Autant pour ceux qui pensent que la Shoah a été une anomalie de l’Histoire que pour ceux qui croient que la résistance au nazisme a été la norme. C’est sans doute là que le devoir de mémoire a le plus dysfonctionné. On n’a rien appris de l’Histoire, sur le fait que les mécanismes qui ont permis la Shoah sont toujours intacts. Un exemple : on en a fait des tonnes avec les Justes. Évidemment, ce sont des individus extraordinaires, leurs actions ont été admirables et il faut leur donner toutes les médailles du monde. Mais on parle de combien de gens ? Quelques milliers de personnes dans un pays qui compte plusieurs millions d’habitants. Ce n’est pas satisfaisant ! À côté, moi, je rencontre des témoins qui ont été balancés par la voisine, qui était une amie de leur mère… Il y a eu des millions de lettres de délation pendant l’Occupation. Je veux qu’on parle des petits accommodements, des petites collaborations actives ou passives, car ça a été et ça reste une réalité. Aujourd’hui, ne pas vouloir le voir, c’est passer à côté de ce qui a provoqué et permis la Shoah. Elle n’a pas été le fait de monstres, mais d’hommes ordinaires, comme l’explique très bien le livre du même nom [« Des hommes ordinaires », de Christopher R. Browning, ouvrage traduit par Élie Barnavi et paru aux Belles Lettres en 2022, NDLR]. Et ce déni, il est partout. Je me souviens d’Élie Buzyn qui racontait que son père avait lu Mein Kampf, mais sans y croire, qu’il lui disait : « Ce sont des conneries ! Jamais Hitler ne fera ce qu’il écrit ! » Il s’agit évidemment d’un mécanisme de défense humain, sauf que si on n’entend pas, si on ne prend pas au sérieux les menaces, on est morts ! Qu’est-ce qu’il faut qu’il nous arrive pour que le monde réagisse sur le moment et pas cinquante ans après ?

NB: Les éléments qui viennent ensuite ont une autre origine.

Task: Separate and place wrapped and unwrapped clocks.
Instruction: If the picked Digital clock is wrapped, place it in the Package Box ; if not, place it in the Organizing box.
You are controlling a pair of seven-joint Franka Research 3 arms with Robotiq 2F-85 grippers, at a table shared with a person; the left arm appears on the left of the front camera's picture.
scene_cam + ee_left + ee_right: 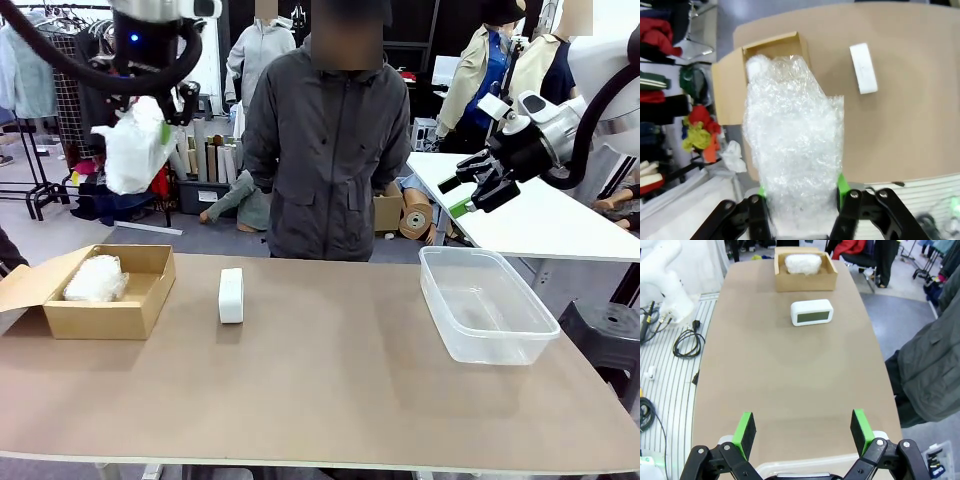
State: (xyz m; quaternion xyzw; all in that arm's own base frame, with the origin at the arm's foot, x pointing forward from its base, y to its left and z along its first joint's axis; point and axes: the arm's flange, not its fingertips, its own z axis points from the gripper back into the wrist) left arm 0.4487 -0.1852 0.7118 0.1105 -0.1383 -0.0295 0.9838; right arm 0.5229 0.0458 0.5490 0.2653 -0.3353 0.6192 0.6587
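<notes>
Middle and near side of the brown tabletop [330, 390] lie bare. An open brown cardboard box [95, 320] stands left, a clear plastic tub [500, 345] right, a white rectangular clock [231, 295] between.

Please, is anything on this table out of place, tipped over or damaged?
Nothing stands out. One wrapped clock lies in the cardboard box, the bare clock stands upright on the table, and the clear tub sits level. The left claw holds a second wrapped clock in the air.

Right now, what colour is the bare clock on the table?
White clock, grey display; best in right wrist view.
</notes>
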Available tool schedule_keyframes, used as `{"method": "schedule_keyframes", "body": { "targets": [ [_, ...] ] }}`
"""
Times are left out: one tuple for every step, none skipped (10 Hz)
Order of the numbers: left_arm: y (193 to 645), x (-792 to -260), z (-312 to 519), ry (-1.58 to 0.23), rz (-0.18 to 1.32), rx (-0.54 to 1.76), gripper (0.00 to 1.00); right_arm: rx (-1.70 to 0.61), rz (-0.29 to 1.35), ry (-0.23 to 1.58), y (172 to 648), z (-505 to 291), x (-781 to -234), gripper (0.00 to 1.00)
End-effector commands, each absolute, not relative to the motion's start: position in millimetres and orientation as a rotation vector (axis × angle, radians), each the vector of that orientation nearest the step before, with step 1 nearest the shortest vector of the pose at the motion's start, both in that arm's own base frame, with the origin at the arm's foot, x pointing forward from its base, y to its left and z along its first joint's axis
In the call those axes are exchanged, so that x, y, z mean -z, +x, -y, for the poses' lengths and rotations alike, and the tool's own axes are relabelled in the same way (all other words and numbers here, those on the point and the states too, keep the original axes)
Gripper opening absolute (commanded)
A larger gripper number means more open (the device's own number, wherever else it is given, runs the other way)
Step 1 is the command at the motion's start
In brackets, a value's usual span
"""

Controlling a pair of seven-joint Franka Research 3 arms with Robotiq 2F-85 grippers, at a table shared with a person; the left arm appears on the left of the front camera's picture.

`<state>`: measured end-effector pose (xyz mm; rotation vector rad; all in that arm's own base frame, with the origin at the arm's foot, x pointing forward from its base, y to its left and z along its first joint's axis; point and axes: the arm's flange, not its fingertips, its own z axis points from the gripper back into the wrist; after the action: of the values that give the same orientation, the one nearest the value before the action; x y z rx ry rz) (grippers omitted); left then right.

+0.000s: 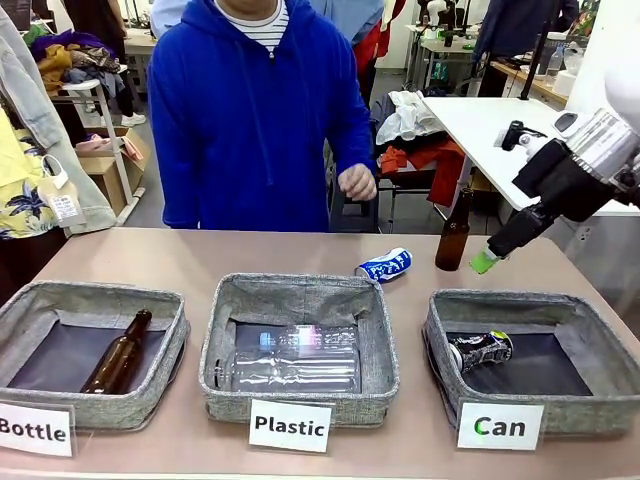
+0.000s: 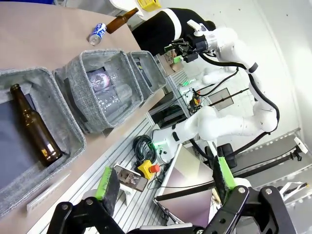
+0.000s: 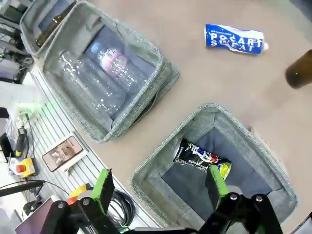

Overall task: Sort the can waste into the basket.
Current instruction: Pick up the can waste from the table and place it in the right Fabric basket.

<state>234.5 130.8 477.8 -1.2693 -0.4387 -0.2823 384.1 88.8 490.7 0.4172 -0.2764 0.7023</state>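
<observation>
- The Can basket (image 1: 437,340) is the rightmost of three baskets in a row on the table (image 1: 150,260). A white sign (image 1: 500,427) reading "Can" stands in front of it.
- A crushed dark can (image 1: 480,350) lies on its side inside this basket, on the dark liner near the left wall.
- A blue can (image 1: 385,265) lies on its side on the bare table behind the row. It is between the far right corner of the Plastic basket (image 1: 225,330) and a standing bottle (image 1: 453,235) of brown glass.
- The right gripper (image 1: 487,258) hangs in the air over the far edge of the Can basket, just beside the standing bottle and angled downward.
- Its jaws are spread wide with nothing between them. In the right wrist view its green pads (image 3: 103,184) frame the Can basket and the dark can below.
- The left gripper (image 2: 163,183) is also spread wide and empty. It hovers off the near edge of the table beside the Bottle basket (image 2: 63,122).
- The Plastic basket holds clear bottles (image 1: 295,360) lying flat.
- The Bottle basket holds one lying bottle (image 1: 118,352) of brown glass.
- A person (image 1: 250,110) in a blue hoodie stands at the far side. One hand (image 1: 357,182) is loosely curled at waist height, well apart from both cans.
</observation>
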Motion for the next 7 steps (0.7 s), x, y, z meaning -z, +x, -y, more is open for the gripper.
{"method": "schedule_keyframes", "body": {
  "targets": [
    [234, -482, -129, -1.29, 0.446, 0.277, 1.0, -0.977, 0.185, 0.315, 408, -115, -497, 1.0],
    [234, -482, -129, -1.29, 0.446, 0.277, 1.0, -1.127, 0.204, 0.271, 437, -134, -505, 1.0],
    [234, -482, -129, -1.29, 0.446, 0.277, 1.0, -1.327, 0.27, 0.242, 455, -152, -512, 1.0],
    [234, -482, -129, -1.29, 0.446, 0.277, 1.0, -1.567, 0.269, 0.265, 468, -168, -516, 1.0],
    [234, -482, -129, -1.29, 0.446, 0.277, 1.0, -1.796, 0.26, 0.277, 481, -181, -519, 1.0],
    [234, -482, -129, -1.29, 0.446, 0.277, 1.0, -2.028, 0.185, 0.288, 495, -190, -515, 1.0],
    [234, -482, -129, -1.29, 0.446, 0.277, 1.0, -2.155, 0.197, 0.18, 510, -192, -508, 1.0]
  ]
}}
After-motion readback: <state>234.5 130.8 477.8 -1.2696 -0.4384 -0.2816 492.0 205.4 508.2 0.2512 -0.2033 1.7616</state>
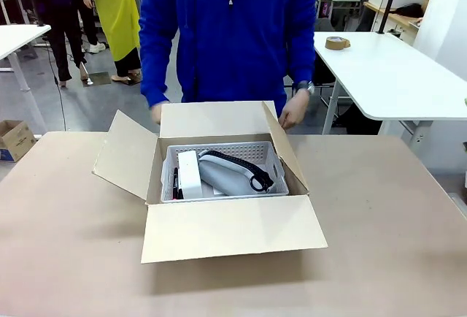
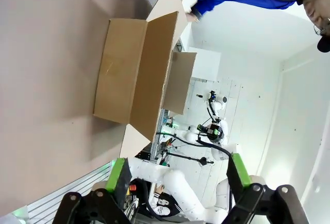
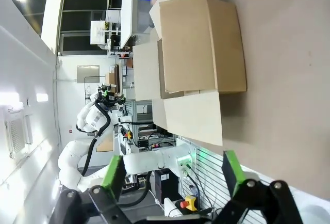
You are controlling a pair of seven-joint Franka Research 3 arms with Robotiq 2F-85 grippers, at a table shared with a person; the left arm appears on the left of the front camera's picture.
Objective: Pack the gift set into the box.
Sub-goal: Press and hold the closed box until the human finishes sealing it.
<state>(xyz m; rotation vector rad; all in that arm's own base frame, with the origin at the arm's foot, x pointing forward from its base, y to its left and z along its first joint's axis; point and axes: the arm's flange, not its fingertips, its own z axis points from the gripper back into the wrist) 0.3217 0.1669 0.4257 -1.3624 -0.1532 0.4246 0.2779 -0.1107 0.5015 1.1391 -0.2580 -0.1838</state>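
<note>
Box: large brown corrugated carton [image 1: 232,228], upright at the middle of the table [image 1: 379,207], all four flaps open.
Basket: white perforated plastic basket [image 1: 271,162], set level inside the carton.
Contents: white rectangular box [image 1: 189,173] at left; grey-white rounded device [image 1: 222,174] with black strap [image 1: 255,174] beside it; small dark items [image 1: 176,183] at the left wall.

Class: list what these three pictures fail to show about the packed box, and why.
- Front view: small dark items, too small to identify, beside the white box.
- Front view: the person's hand, partly behind a flap of the carton.
- Both wrist views: the carton's contents, hidden by its walls and flaps.
</note>
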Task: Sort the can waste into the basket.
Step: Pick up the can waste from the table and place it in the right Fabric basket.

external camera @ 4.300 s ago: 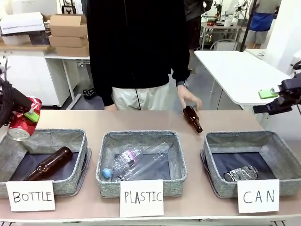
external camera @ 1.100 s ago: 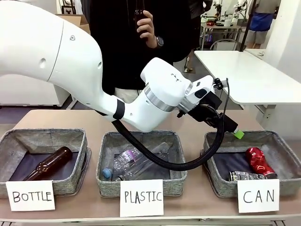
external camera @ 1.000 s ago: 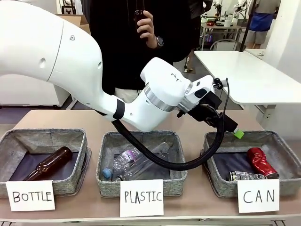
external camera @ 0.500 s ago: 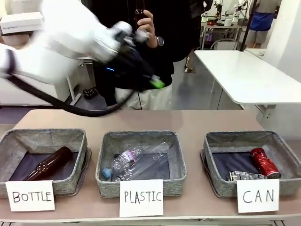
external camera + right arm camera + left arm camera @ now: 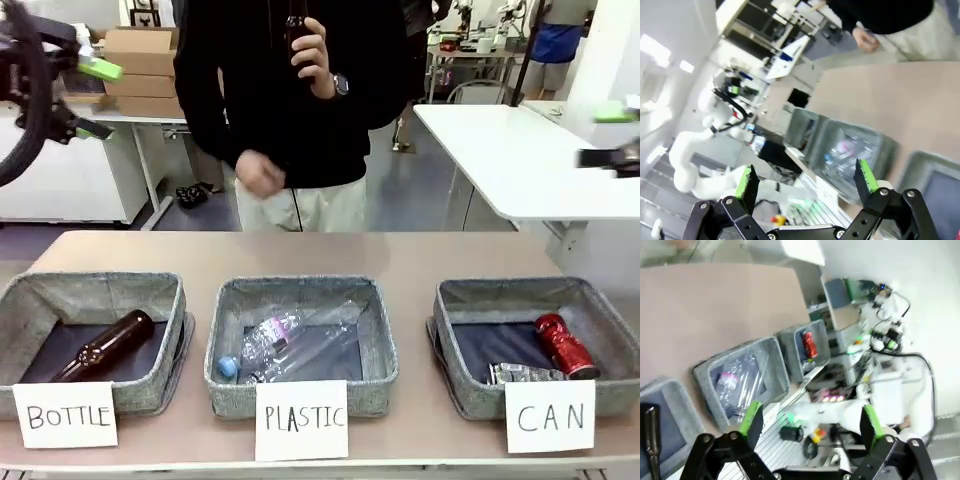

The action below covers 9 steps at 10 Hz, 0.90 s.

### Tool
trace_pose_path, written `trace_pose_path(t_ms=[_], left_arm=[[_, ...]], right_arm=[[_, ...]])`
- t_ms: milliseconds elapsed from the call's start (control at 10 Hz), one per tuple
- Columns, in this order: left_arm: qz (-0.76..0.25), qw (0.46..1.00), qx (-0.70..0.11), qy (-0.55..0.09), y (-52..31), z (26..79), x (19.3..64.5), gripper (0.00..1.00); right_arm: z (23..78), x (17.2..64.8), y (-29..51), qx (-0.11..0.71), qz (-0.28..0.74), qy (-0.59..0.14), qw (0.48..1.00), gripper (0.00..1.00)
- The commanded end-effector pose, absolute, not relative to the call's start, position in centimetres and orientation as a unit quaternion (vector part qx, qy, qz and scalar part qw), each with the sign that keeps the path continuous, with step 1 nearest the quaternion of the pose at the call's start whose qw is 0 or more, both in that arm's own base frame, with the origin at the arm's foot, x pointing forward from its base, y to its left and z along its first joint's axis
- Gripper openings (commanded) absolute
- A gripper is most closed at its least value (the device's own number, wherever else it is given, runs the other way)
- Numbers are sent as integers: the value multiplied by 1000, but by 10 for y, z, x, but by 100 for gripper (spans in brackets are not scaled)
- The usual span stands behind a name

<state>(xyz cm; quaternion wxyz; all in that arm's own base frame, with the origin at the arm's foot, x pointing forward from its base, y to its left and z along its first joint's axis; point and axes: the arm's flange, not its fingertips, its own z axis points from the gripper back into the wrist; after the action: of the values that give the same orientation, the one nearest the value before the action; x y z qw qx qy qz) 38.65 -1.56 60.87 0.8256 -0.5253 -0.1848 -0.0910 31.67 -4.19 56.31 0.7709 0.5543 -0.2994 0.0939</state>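
**Both cans in CAN basket, both grippers spread and empty**

Now, left wrist view: left gripper (image 5: pixel 807 422) has its green-padded fingers (image 5: pixel 751 417) spread wide, nothing between them. Below and beyond it sit the baskets in a row; the red can (image 5: pixel 809 344) lies in the farthest basket (image 5: pixel 790 347) from this gripper, well apart from it. Middle basket (image 5: pixel 705 377) holds a clear plastic bottle (image 5: pixel 732 385). A brown bottle (image 5: pixel 651 440) shows at the lower left, just beside the gripper's left finger in the picture.

Right wrist view: right gripper (image 5: pixel 804 184) also spread wide, pads (image 5: pixel 746 182) apart, nothing held. Blurred baskets lie ahead of it on the table (image 5: pixel 900 110); a person's hand (image 5: pixel 865 40) hangs beyond the table's far edge.

Front view: left gripper (image 5: pixel 88 95) is high at the upper left, well above and away from the table (image 5: pixel 300 255). Right gripper (image 5: pixel 612 135) is at the right edge, blurred, above and behind the CAN basket (image 5: pixel 455 350). Red can (image 5: pixel 565 345) lies tilted on the dark lining, far right side; the dented can (image 5: pixel 525 374) lies flat just beside it, near the front wall behind the CAN card (image 5: pixel 549 416). Both cans are well below and apart from either gripper. PLASTIC basket (image 5: pixel 225 340) holds the clear bottle (image 5: pixel 285 345); BOTTLE basket (image 5: pixel 165 330) holds a brown bottle (image 5: pixel 105 346). Person stands at the far side, one hand (image 5: pixel 262 176) low, the other hand (image 5: pixel 310 52) raised holding a dark object.
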Motion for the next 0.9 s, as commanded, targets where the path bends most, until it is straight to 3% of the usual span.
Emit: trace_pose_path(t_ms=[0,100,200,300,800], left_arm=[[-70,787,-584,-187,9,567,384,100],[-66,757,-620,-193,25,551,385,100],[-87,701,-674,-219,40,539,389,100],[-52,789,-582,-189,30,567,382,100],[-52,789,-582,-189,30,567,382,100]], right_arm=[[578,336,-7,601,4,-267,754,100],[592,340,-2,642,-44,-208,736,100],[599,340,1,633,-52,-181,751,100],[572,337,6,610,25,-240,755,100],[572,337,6,610,25,-240,755,100]])
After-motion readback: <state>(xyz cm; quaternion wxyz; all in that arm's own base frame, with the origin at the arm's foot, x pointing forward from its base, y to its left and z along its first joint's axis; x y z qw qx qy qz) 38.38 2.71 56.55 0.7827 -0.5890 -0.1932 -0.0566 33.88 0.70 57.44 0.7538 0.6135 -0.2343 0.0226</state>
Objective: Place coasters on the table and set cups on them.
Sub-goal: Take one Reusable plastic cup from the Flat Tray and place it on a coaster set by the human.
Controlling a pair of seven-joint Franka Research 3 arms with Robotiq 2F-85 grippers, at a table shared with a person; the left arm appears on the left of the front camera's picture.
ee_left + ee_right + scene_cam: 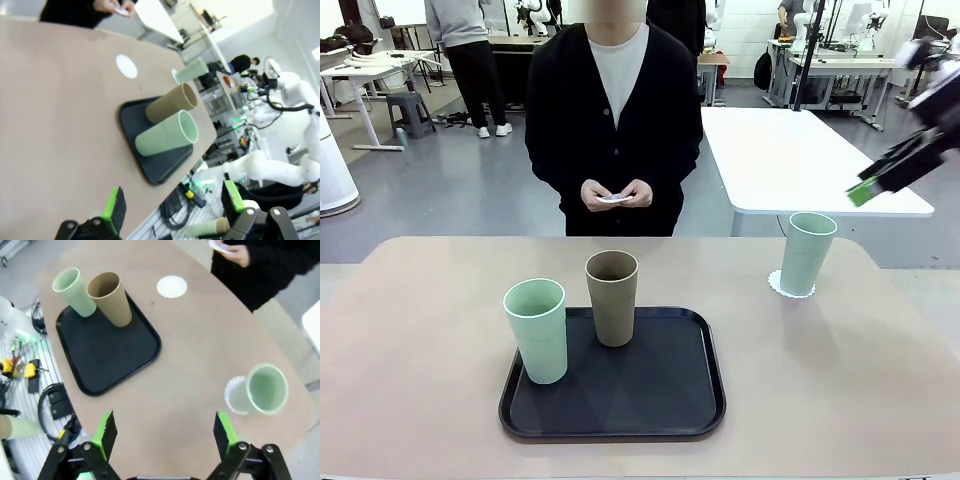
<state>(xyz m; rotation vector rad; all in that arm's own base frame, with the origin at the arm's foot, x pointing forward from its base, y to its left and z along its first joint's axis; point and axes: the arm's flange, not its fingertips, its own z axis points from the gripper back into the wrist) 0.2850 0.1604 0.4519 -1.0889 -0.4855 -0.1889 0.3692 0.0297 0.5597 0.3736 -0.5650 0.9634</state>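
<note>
Your right gripper hangs in the air with its fingers wide apart and nothing between them. Your left gripper is spread the same way and empty, close to the edge of the table. The table lies below the right gripper.

The black tray sits on the table, well apart from the right gripper and across towards the left gripper. Two cups stand upright on the tray, just beside each other: the brown cup and a mint cup.

The second mint cup is the thing nearest the right gripper. It is below the gripper and apart from it, upright on a coaster whose lacy rim shows around its base. A bare coaster lies flat on the table beyond the tray from the right gripper, touching nothing. The third coaster is farthest off, held in the person's hands at the far side.
</note>
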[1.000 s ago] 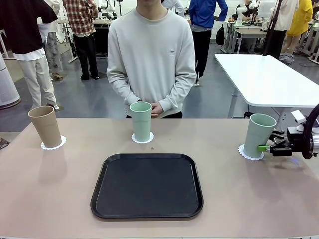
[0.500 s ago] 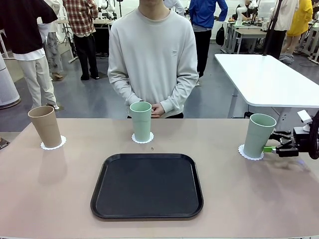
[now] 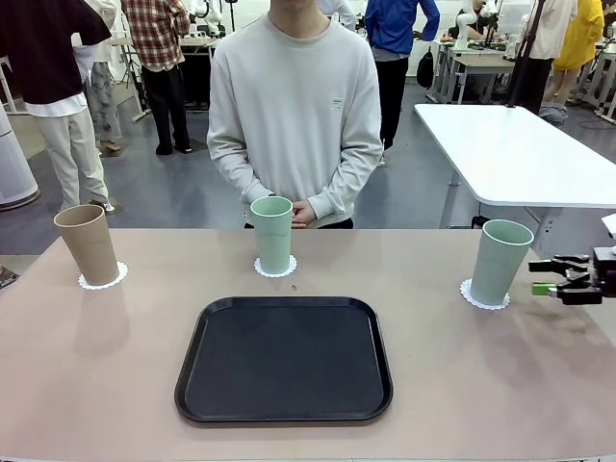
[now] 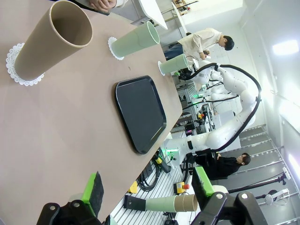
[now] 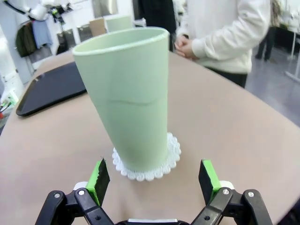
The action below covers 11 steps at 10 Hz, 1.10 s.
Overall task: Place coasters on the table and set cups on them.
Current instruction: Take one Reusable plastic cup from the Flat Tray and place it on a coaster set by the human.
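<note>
In the front view, three tapered matte tumblers are seen upright on lacy scalloped paper coasters along the far side of the smooth beige worktop: a tan tumbler near the left edge, a mint tumbler at the middle before the person's clasped hands, and another mint tumbler on its coaster near the right edge. A black rounded tray lies toward the near edge. The right pincer is held released, apart from that tumbler.

In the left wrist view, the left pincer is spread wide above the worktop.

In the right wrist view, green pads are parted before the mint tumbler.
</note>
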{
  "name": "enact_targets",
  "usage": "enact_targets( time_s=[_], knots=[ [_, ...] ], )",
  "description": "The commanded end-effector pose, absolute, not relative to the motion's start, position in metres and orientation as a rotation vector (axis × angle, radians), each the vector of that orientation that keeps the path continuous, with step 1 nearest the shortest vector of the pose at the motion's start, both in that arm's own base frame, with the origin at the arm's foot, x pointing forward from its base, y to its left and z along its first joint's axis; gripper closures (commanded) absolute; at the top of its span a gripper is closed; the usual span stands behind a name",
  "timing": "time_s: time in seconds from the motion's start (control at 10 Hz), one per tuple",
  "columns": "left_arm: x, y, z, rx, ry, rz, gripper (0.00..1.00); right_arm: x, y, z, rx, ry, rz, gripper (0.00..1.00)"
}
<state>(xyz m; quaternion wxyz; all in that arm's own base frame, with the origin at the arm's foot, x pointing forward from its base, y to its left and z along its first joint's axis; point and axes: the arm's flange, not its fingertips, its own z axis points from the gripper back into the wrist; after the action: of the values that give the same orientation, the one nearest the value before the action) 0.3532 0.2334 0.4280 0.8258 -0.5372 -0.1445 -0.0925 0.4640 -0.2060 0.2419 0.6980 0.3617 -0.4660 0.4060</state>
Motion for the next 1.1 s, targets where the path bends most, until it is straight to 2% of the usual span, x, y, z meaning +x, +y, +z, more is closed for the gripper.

Vous avez revu des « derniers » depuis le 7 octobre 2023 ? Qu’est-ce qu’ils vous disent ?
Oui, j’ai eu quelques nouveaux tournages depuis. Ils ne sont pas étonnés, ils sont dévastés et, surtout, ils se sentent excessivement seuls. Et moi, j’ai honte. Parce qu’on parle de gens qui ont tout bien fait comme il faut, qui ont gardé une dignité incroyable, qui ne se sont jamais vengés – et certains en ont eu vraiment la possibilité. C’est la honte qu’à la fin de leur vie, après avoir prêché la bonne parole, après avoir raconté et reraconté qui la mort de leur mère, qui de leur frère, de leur sœur, sans jamais ménager leurs efforts, c’est la honte qu’ils aient à revoir, à revivre ça. C’est trop facile de faire des milliers de documentaires sur les Juifs morts il y a quatre-vingts ans et de ne pas broncher quand on crie « Mort aux Juifs ! » dans la rue en 2014, de ne pas descendre dans la rue quand Mohammed Merah tue des enfants juifs à bout portant dans la cour d’une école. Si tu fais des films sur la mémoire de la Shoah et que tu ne te scandalises pas quand on tue Charlie Hebdo, tu fais partie du problème. Si on dit « plus jamais ça » en croyant que le « ça », ce sont les nazis, et qu’on attend que les nazis reviennent avant de bouger, alors, on n’a rien compris et on ne se protège de rien. On ne fait qu’attendre que l’Histoire se répète.